→ Exercise
Leave the pictures out and repeat the rest of the data below exactly.

= = =

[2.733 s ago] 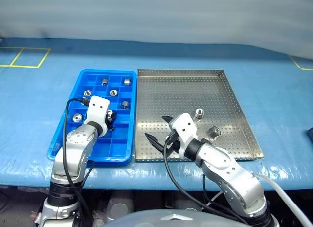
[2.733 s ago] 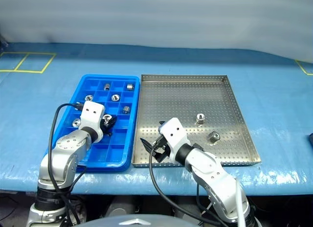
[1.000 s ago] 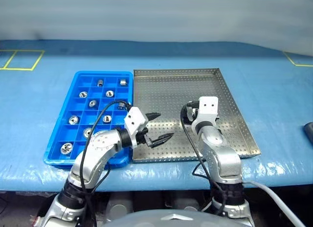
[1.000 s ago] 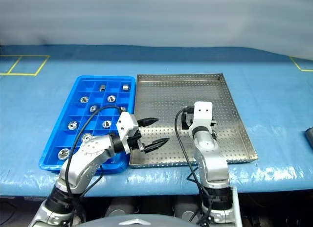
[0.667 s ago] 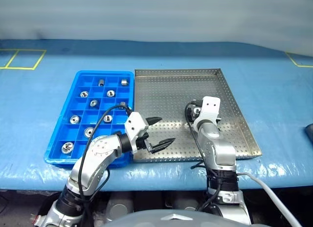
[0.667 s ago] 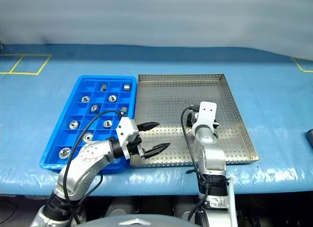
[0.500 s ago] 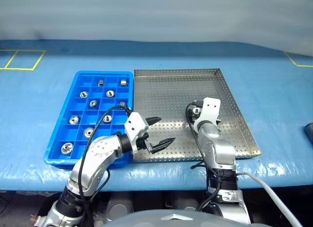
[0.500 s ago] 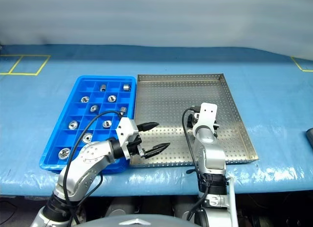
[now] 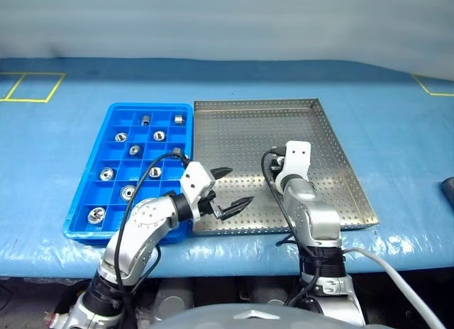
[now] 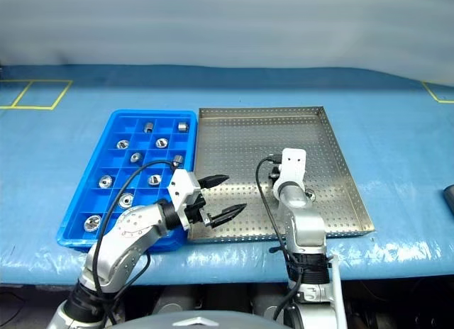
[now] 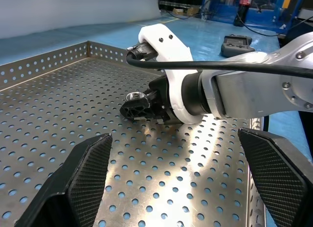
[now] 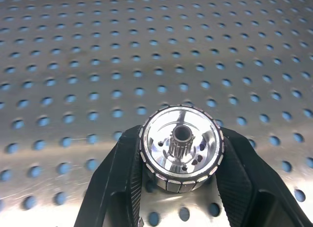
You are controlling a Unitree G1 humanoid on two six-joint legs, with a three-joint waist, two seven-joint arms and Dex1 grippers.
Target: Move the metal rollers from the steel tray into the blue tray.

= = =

→ Problem solution
[2.733 s ago] 
[2.733 s ago] 
[1.000 s ago] 
[1.000 s ago] 
[0.667 s ago] 
[0.667 s ago] 
[0.500 s ago] 
[0.500 s ago] 
[now] 
[now] 
[now] 
[now] 
You are controlling a Unitree G1 humanoid on two six-joint legs, with a three-joint waist, two seven-joint arms and Dex1 grippers.
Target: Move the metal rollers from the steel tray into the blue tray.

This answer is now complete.